All told, the Model A+'s base speed is about on par with the Model B+'s, which is pretty astonishing. You'll start to see it struggle if you do much multi-tasking with it, but then that's not really what the A+ is for. It's designed much more as a control board for computing projects or IoT installations. If nothing else, the lack of ports is going to more frustrating for those trying to use it as a miniature desktop computer than any speed issues.
Raspberry Pi 3 Model A+: Ports and features
After all, ports are in short supply here; in terms of traditional ports, you've got a HDMI output, a single USB 2.0 port and a 3.5mm audio and composite video port, while more technical projects are supported via a full 40-pin GPIO header and ports for connecting cameras and displays via ribbon cable.

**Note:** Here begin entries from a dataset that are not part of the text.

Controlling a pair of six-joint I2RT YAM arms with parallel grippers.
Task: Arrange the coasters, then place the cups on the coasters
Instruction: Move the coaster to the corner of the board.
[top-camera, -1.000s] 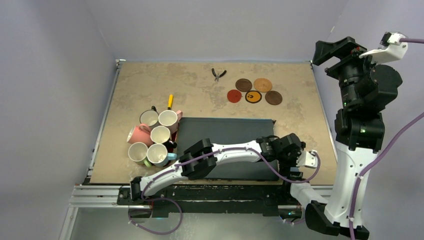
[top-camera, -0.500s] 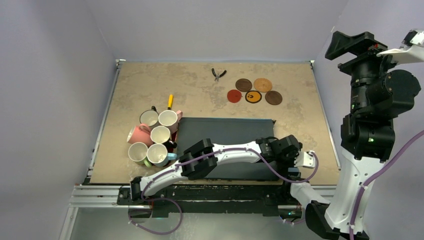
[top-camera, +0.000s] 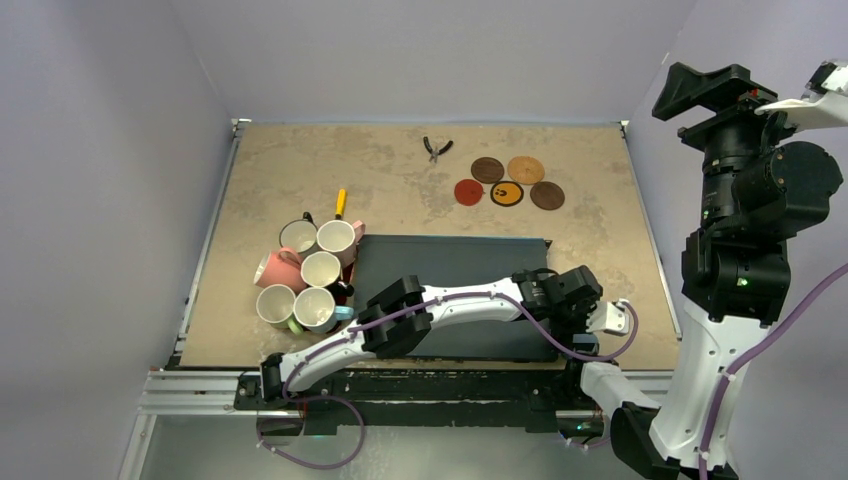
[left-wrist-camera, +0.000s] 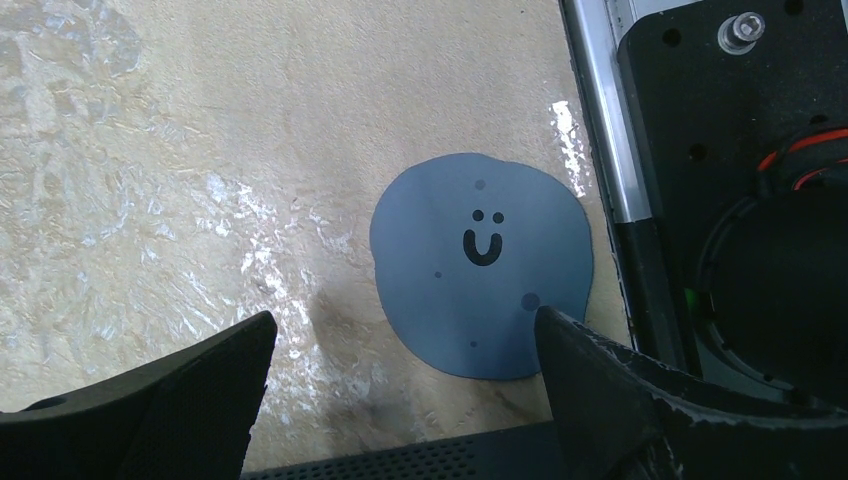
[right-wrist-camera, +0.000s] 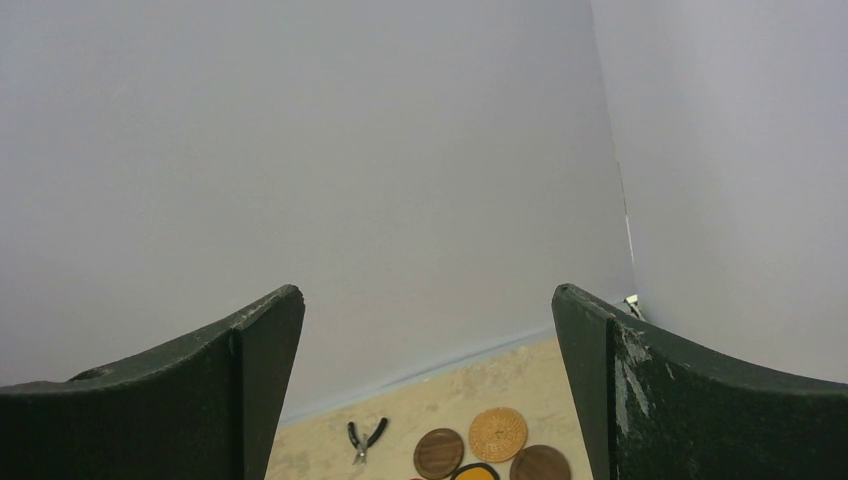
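Note:
Five coasters (top-camera: 507, 183) lie grouped at the back right: brown wood, tan, red, yellow and dark brown. Through the right wrist camera the tan coaster (right-wrist-camera: 498, 434) shows far below. The grey-blue coaster (left-wrist-camera: 482, 265), with a smiley face, lies flat near the table's right front corner. My left gripper (left-wrist-camera: 400, 340) hovers open over it, the right finger (left-wrist-camera: 620, 390) near its rim. From above, that gripper (top-camera: 592, 318) hides the disc. Several cups (top-camera: 308, 272) cluster at the left, one pink cup on its side. My right gripper (right-wrist-camera: 428, 300) is open, empty and raised high at the right (top-camera: 685, 95).
A large black mat (top-camera: 455, 262) lies at the front centre, its edge (left-wrist-camera: 400, 462) just under my left fingers. Pliers (top-camera: 437, 148) rest at the back, a yellow-handled tool (top-camera: 340, 203) behind the cups. The table's metal rail (left-wrist-camera: 595, 150) and the right arm's base (left-wrist-camera: 740, 130) border the grey-blue coaster.
The right arm swung up and to the right, away from the table, then held still. The left gripper shifted slightly near the right front corner and stayed open.

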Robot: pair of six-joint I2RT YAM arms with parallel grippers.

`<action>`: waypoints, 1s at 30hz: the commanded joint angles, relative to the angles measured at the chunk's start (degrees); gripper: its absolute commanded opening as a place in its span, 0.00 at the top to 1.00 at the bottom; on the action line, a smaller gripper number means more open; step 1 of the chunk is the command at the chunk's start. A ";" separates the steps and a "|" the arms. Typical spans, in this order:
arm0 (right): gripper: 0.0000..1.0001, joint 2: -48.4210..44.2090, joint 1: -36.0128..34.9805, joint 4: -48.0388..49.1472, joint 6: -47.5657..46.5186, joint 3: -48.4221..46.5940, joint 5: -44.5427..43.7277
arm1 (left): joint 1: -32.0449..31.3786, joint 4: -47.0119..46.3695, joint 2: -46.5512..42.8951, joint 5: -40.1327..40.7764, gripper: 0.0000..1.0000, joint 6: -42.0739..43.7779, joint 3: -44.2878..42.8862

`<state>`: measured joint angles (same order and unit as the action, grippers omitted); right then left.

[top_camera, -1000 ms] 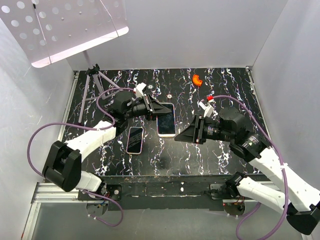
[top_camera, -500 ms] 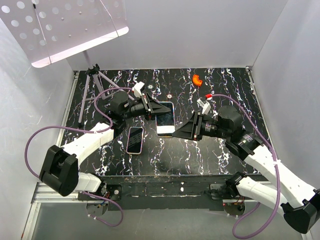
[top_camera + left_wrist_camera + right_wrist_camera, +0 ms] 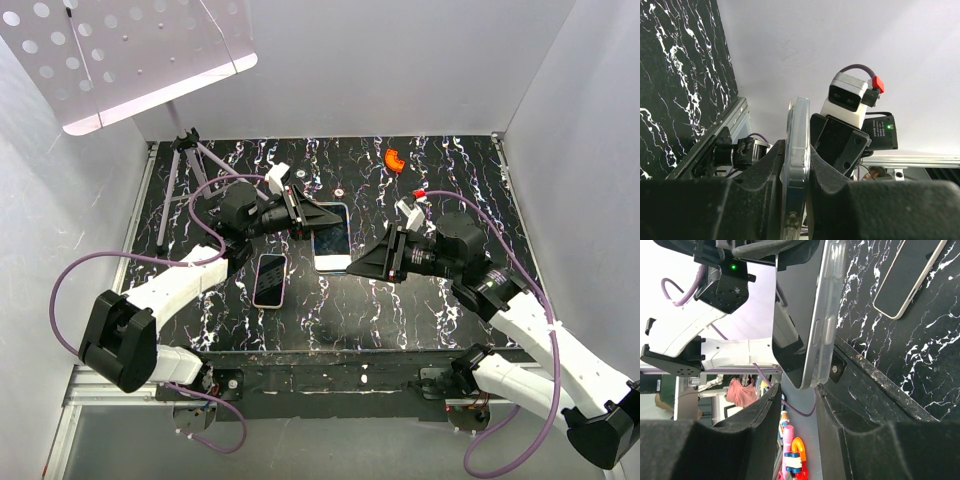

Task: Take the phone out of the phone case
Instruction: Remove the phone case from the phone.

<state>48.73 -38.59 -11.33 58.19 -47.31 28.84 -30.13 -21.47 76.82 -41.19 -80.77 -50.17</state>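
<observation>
Left gripper (image 3: 796,210) is clamping tight on one end of the phone case (image 3: 797,140), fingers (image 3: 757,180) pressing front and back, with the phone (image 3: 800,305) sitting inside. The pair is hanging edge-on above the middle of the table (image 3: 430,180), between the two arms. Right gripper (image 3: 797,407) is standing partly open and gripping nothing. The free end of the case is just reaching the mouth of its jaws; contact there cannot be told. Judging handling: the phone is looking like a stiff, fairly weighty slab with a slick glass face, breakable if dropped. The clear case is looking thin and likely bendy at its lip. Best hold is probably a free corner of that lip, peeling it back while the far end is being pinned. A second handset (image 3: 269,280) is lying flat on the table beside the left arm.
</observation>
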 commanded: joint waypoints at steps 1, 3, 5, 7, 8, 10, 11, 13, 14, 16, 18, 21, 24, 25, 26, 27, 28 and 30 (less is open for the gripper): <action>0.59 0.31 0.27 -0.53 -1.15 -1.91 -0.63 | -0.28 -2.87 -2.28 -1.26 1.00 -1.58 -1.33; 0.60 0.84 0.27 0.86 -0.98 -2.00 0.42 | -0.28 -2.96 -2.11 -1.26 1.00 -1.67 -1.33; 0.60 0.93 0.36 2.54 -0.02 -1.65 0.52 | -0.28 -2.96 -2.28 -1.44 1.00 -1.67 -1.33; 0.61 1.28 0.44 3.77 0.78 -1.65 1.30 | -0.28 -2.96 -2.37 -1.44 1.00 -1.67 -1.16; 0.62 1.45 0.44 4.64 0.95 -1.65 1.83 | -0.28 -2.79 -2.37 -1.52 1.00 -1.50 -1.16; 0.63 1.28 0.44 5.18 1.31 -1.91 2.10 | -0.28 -2.61 -2.46 -1.61 1.00 -1.32 -1.16; 0.63 1.02 0.44 4.75 1.39 -2.00 2.01 | -0.28 -2.35 -2.29 -1.70 1.00 -1.14 -1.24; 0.63 0.23 0.44 2.99 0.52 -2.43 1.14 | -0.28 -1.47 -2.37 -1.70 1.00 -0.18 -1.51; 0.62 -0.12 0.44 2.03 0.34 -2.52 0.87 | -0.28 -0.51 -2.46 -1.70 1.00 0.61 -1.94; 0.60 -0.91 0.44 1.40 0.17 -2.26 0.34 | -0.28 3.00 -2.55 -1.35 1.00 3.50 -3.08; 0.59 -0.92 0.44 2.54 0.78 -1.82 0.69 | -0.28 4.68 -2.90 -1.09 1.00 4.66 -3.88; 0.60 -0.04 0.44 6.13 2.45 -0.60 2.18 | -0.37 2.85 -2.81 -1.35 1.00 3.35 -3.35; 0.60 1.28 0.44 8.43 3.42 -0.15 2.89 | -0.46 1.09 -2.99 -1.26 1.00 1.94 -2.57; 0.60 1.45 0.44 8.17 3.24 -0.24 2.63 | -0.54 0.56 -3.08 -1.26 1.00 1.50 -2.21; 0.60 1.63 0.44 7.04 2.72 -0.67 2.28 | -0.54 0.12 -3.25 -1.26 1.00 1.23 -2.04; 0.60 1.63 0.44 5.29 1.76 -1.03 1.23 | -0.54 -0.06 -3.34 -1.26 1.00 1.14 -1.86; 0.59 1.37 0.44 3.53 0.79 -1.81 0.26 | -0.54 0.20 -3.51 -1.17 1.00 1.23 -1.86; 0.59 0.14 0.44 0.10 -1.06 -2.26 -1.50 | -0.54 0.82 -3.52 -1.09 1.00 1.58 -2.03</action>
<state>50.37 -38.26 -7.55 59.92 -47.37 29.93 -30.24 -18.41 76.82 -41.95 -78.11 -50.76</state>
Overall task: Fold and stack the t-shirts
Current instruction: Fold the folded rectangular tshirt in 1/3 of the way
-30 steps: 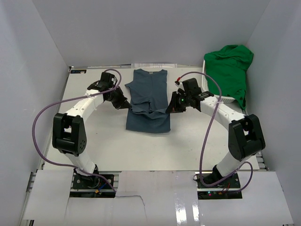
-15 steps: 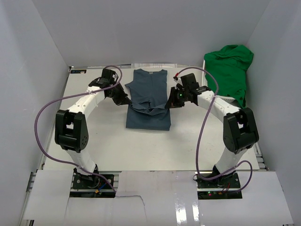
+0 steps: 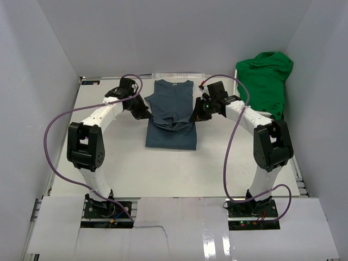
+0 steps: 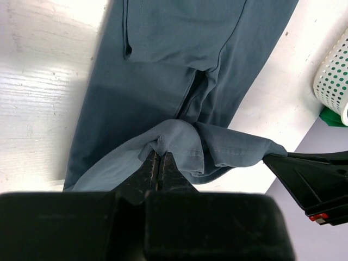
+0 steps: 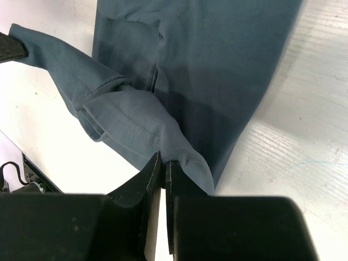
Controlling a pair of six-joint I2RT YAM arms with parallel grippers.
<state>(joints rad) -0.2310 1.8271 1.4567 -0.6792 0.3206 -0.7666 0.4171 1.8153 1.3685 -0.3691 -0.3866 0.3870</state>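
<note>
The dark slate-blue t-shirt [image 3: 171, 100] lies lengthwise in the middle of the table, neck toward the back wall. Its near hem is lifted and doubled back over the body. My left gripper [image 3: 148, 116] is shut on the hem's left corner, pinched between the fingertips in the left wrist view [image 4: 159, 155]. At the opposite corner my right gripper [image 3: 193, 119] is shut on the same hem [image 5: 163, 160]. The hem sags between the two grippers above the flat cloth [image 5: 217, 70]. The green t-shirt [image 3: 265, 79] is heaped at the back right.
A white lattice basket [image 3: 262, 115] stands under the green t-shirt at the back right, its wall showing in the left wrist view [image 4: 333, 81]. Grey walls close in the table on three sides. Purple cables loop from both arms.
Both grippers have carried the lifted hem away from the arm bases toward the neck. The fold now lies further up the shirt, and the flat part in front is shorter.
</note>
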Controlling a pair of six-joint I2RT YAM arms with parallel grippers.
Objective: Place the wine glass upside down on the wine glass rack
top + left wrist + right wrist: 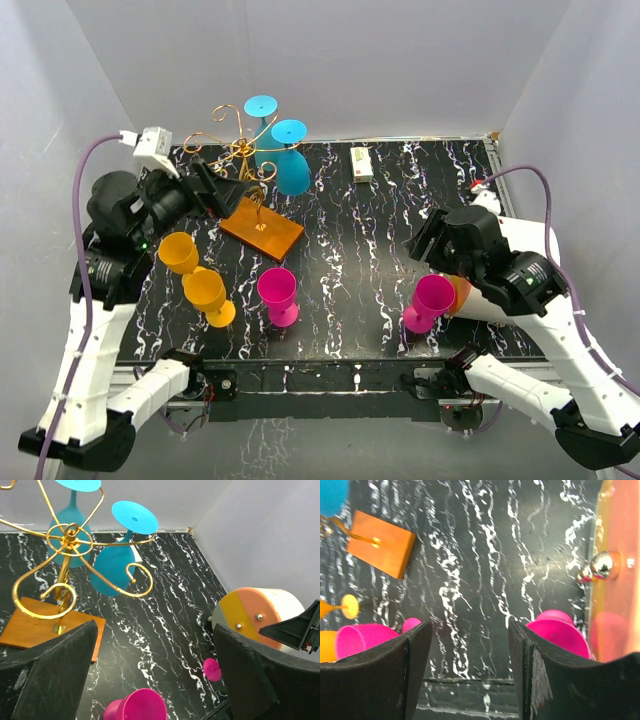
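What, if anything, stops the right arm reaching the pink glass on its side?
Probably nothing. The right gripper is open and the pink glass stands close by, just to the side of its jaws rather than between them. Nothing else sits in the gap, so a small re-aim should do.

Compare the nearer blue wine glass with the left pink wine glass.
The blue wine glass hangs upside down; the pink wine glass stands upright. The blue one is held by the wine glass rack, the pink one rests on the table. Both have the same stemmed shape.
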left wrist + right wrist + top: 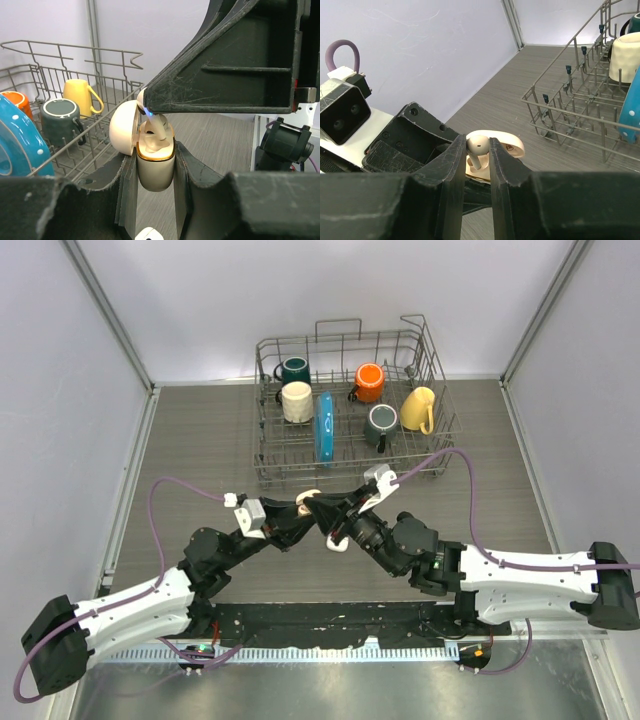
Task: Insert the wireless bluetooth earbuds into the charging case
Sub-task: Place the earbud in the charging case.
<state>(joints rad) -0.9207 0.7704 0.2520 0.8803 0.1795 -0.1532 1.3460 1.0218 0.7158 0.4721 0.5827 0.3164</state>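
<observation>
Black, my right gripper (477, 156) pinches one small cream comma-shaped plastic earbud (479, 143), stem down over the open cream oval charging case (155, 176) that my left gripper (154, 156) clamps. I judge the step is insertion; next, lower straight, then release.

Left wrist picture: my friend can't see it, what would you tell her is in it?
The left gripper clamps an open cream charging case upright, and the right gripper holds a white earbud at its opening from above. A wire dish rack with mugs stands behind on the left.
</observation>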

Thankfully, the new and improved A+ has something up its sleeve to compensate for this arguably underwhelming port selection: wireless connectivity. Unlike the original A+, the new model now has dual-band 11ac Wi-Fi and Bluetooth built in, meaning no need for dongles or adapters. Undoubtedly the most significant improvement, this will make the new A+ much more suited to IoT projects, and most importantly, the Wi-Fi components have already passed the modular compliance certification tests, so products incorporating the new A+ will be able to speed through compliance testing much faster.
If you do decide to use the new Model A+ as a desktop device, however, it's worth noting that the H.264 video encoder that's built into the CPU means it's now capable of playing back 1080p video at 30fps - which is mighty impressive for something this small and cheap.
Raspberry Pi 3 Model A+: Verdict
The Raspberry Pi Foundation continues to blow us away with the continued improvements to their products; every time we think they've hit a ceiling in terms of the Pi family's versatility and capability, they surprise us yet again.
The Raspberry Pi 3 Model A+ is one such surprise, taking what was already one of the best single-board computers for industrial projects and IoT deployments and making it even more flexible with the addition of Wi-Fi and Bluetooth.
Performance-wise, it's effectively on par with the Model B+, with the same feature-set; the only thing that really separates them is the size, cost and number of ports. For those who want to use the Raspberry Pi as a no-frills desktop PC or a retro gaming machine, we'd still recommend the B+ due to its slight performance edge and larger port selection, but for any projects, builds or installations that require a cheap, robust and powerful control board, the Raspberry Pi 3 Model A+ is the absolute king.
The Raspberry Pi 3 Model A+ all but matches the larger B+ for power and features, providing buckets of versatility and demonstrating why Raspberry Pi is the gold standard for microcomputing.